Which is one addition, one multiplication, one subtraction and one
division (plus loop and address arithmetic that I try to compensate for
in the timing) and is stable (the final x[i] = 1.0) within system
roundoff so you can do it a lot of times.  SIZE needs to be small enough
for x[i] to fit into L1 cache.  Then one can figure out the effect of
cache, and so forth.

Sure, it's not a LINPACK GFLOP.  Nor does it tell one much about e.g.
trancendentals, the effect of L1 and L2 cache speeds and latencies and
main memory bandwidths and latencies, the effect of context switches and
much much more.  However, it is very close to what most people think of
when they speak of a "floating point operation" and it is a real-world
measurement made with actual compiled code, not a theoretical peak.
FWIW, a 400 MHz PII comes in at about 250 MFLOPS and a 667 MHz alpha
comes in about 800 MFLOPS (using the digital compiler).

Perhaps we're not QUITE at 1 MFLOP/dollar yet.  However, we're within
spitting distance of it -- even if one (cynically enough;-) degrades
these measurements by a factor of two or four we're within a factor of
two to four.  So the IBM price/performance is high by (surprise)
approximately a factor of 2-4, depending of course on what the GFLOP
rating is with this simple measure.

[Those who don't like my GFLOPS are welcome to dislike them, BTW -- I'm
only moderately fond of them myself.  Standard Disclaimer:  The only
meaningful benchmark is YOUR APPLICATION.  The rest of them are just tea
leaves.]

   rgb

Robert G. Brown	                       http://www.phy.duke.edu/~rgb/
Duke University Dept. of Physics, Box 90305
Durham, N.C. 27708-0305
Phone: 1-919-660-2567  Fax: 919-660-2525     email:rgb at phy.duke.edu

(Note -- I subtract out the empty loop time).
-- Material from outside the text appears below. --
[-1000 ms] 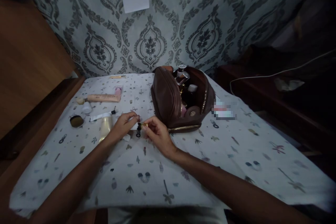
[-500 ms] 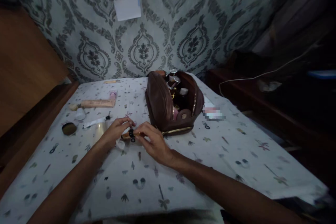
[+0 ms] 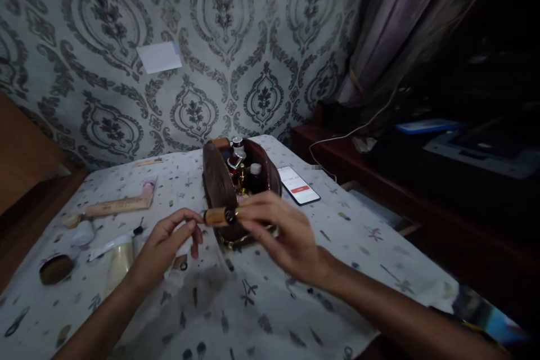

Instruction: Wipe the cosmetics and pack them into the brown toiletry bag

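My right hand (image 3: 282,233) pinches the gold end of a small amber vial (image 3: 217,216) with a black band, held level above the table. My left hand (image 3: 175,236) is at the vial's other end, its index fingertip close to or touching it. The left fingers are half curled, with a small whitish thing (image 3: 184,246) under them that I cannot make out. Just behind the vial, a brown leather bag (image 3: 219,177) stands unzipped. Inside the bag are several bottles, one with a white cap (image 3: 255,169) and one with a silver cap (image 3: 237,141).
At the left lie a beige squeeze tube (image 3: 116,206), a white jar (image 3: 83,233), a round dark compact (image 3: 57,269) and a clear pale-yellow container (image 3: 120,261). A lit phone (image 3: 300,185) lies right of the bag. A white cable (image 3: 358,135) runs along the dark furniture.
The vial has been lifted from near the cloth to in front of the bag. My left fingers have loosened from around it. The camera view has turned to the right and tilted up.
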A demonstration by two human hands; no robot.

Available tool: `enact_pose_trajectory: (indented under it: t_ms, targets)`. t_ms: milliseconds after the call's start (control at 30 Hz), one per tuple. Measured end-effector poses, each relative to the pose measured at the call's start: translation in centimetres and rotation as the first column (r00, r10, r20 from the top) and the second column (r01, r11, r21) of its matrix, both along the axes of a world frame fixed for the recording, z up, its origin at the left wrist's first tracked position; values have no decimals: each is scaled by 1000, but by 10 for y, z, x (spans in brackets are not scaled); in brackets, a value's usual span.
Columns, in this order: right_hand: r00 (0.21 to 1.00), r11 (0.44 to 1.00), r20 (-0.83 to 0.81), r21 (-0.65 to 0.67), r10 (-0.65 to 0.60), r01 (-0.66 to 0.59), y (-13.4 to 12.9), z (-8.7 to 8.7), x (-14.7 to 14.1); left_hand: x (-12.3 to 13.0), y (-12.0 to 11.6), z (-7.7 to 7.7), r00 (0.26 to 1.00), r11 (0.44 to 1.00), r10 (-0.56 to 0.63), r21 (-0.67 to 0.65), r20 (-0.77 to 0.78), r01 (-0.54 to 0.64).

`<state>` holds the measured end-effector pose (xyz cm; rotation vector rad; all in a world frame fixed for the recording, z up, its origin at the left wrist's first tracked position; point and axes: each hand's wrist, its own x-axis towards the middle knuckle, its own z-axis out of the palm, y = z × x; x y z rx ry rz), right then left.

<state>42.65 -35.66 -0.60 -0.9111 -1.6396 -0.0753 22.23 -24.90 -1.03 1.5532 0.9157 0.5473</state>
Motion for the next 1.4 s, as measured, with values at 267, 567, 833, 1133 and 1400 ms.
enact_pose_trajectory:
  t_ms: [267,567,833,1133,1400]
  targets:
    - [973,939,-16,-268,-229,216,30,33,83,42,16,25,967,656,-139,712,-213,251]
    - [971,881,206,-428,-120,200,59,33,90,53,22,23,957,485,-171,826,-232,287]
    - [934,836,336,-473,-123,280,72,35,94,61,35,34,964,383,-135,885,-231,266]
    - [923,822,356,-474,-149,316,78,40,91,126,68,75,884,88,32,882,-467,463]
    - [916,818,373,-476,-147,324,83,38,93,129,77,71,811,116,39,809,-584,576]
#============================================================
# cbench benchmark run on host webtest
# CPU = Athlon at 900 MHz, Total RAM = 64
# Time (empty) = empty loop
# 5.55user 0.01system 0:05.58elapsed
# Time (full) = (10 Billion flops)
# 14.77user 0.00system 0:14.77elapsed

speed = 10B/(14.77 - 5.55) = 1085 MFLOPS.  Astounding.  Must pipeline
the floats at least.  Too bad this speed isn't reflected in my Monte
Carlo routines...

#============================================================
# cbench benchmark run on host b1
# CPU = PII at 400 MHz, Total RAM = 512
# Time (empty) = (empty loop)
# 12.67user 0.00system 0:12.67elapsed
# Time (full) = (10 Billion flops)
# 53.46user 0.00system 0:53.45elapsed

speed = 10B/(53.46 - 12.67) = 245 MFLOPS.  Not bad.

#============================================================
# cbench benchmark run on host qcd1
# CPU = alpha_21264 at 667 MHz, Total RAM = 512
# Compiler is ccc, forced to actually execute the loop.
# Time (empty) =
# 0.00user 0.00system 0:00.00elapsed
# Time (full) = (doing 10 Billion FLOPS)
# 12.93user 0.00system 0:12.94elapsed

SO, speed = 10G/(12.93 - 0.0) = 773 MFLOPS.  Not bad at all.  Of course
it COSTS a whole lot more per FLOP than an Athlon or P6...